= TASK BRIEF =
Nothing outside the stretch is wanted. Repeat exactly the lines of the listing below from the one that contains "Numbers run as" through the one that contains "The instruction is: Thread", both ends included.

= SUPPLIED INFORMATION =
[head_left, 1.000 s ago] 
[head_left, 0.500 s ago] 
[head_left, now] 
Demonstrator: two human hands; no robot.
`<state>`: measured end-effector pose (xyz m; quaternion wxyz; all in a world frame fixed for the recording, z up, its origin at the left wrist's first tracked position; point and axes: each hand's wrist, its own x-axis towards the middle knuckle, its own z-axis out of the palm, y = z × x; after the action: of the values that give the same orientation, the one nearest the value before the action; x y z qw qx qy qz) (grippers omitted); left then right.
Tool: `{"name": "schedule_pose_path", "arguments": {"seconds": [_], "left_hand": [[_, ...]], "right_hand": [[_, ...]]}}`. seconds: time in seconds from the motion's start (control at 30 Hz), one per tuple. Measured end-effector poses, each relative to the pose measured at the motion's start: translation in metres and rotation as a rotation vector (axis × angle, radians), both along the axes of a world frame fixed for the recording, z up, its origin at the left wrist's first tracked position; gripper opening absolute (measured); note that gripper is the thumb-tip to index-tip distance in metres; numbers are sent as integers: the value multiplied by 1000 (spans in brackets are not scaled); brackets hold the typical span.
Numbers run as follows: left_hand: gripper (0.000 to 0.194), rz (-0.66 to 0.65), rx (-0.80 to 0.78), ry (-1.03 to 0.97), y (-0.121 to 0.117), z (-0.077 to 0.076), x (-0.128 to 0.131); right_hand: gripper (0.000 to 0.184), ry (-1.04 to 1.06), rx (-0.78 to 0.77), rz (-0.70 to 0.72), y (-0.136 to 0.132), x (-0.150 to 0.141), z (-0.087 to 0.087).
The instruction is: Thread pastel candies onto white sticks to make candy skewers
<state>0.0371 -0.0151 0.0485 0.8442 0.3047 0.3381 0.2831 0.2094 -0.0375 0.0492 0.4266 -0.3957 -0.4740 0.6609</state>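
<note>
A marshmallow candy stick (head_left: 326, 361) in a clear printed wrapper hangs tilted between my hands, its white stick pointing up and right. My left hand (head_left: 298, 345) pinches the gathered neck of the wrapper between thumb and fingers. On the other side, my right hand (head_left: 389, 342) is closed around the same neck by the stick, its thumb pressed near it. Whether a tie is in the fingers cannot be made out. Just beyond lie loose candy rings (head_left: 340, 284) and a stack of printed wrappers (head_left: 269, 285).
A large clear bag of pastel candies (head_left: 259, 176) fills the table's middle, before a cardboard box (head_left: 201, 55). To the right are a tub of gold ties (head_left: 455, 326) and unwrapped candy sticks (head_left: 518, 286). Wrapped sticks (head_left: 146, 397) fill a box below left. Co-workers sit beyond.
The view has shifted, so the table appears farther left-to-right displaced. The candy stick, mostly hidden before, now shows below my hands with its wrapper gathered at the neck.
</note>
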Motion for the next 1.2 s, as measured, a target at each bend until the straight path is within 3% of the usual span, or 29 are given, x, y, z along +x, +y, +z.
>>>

= TASK RESULT =
Numbers run as follows: left_hand: gripper (0.000 to 0.194), rz (-0.66 to 0.65), rx (-0.80 to 0.78), ry (-1.03 to 0.97), y (-0.121 to 0.117), z (-0.077 to 0.076), x (-0.128 to 0.131); right_hand: gripper (0.000 to 0.184), ry (-1.04 to 1.06), rx (-0.78 to 0.77), rz (-0.70 to 0.72), y (-0.136 to 0.132), x (-0.150 to 0.141), z (-0.087 to 0.087).
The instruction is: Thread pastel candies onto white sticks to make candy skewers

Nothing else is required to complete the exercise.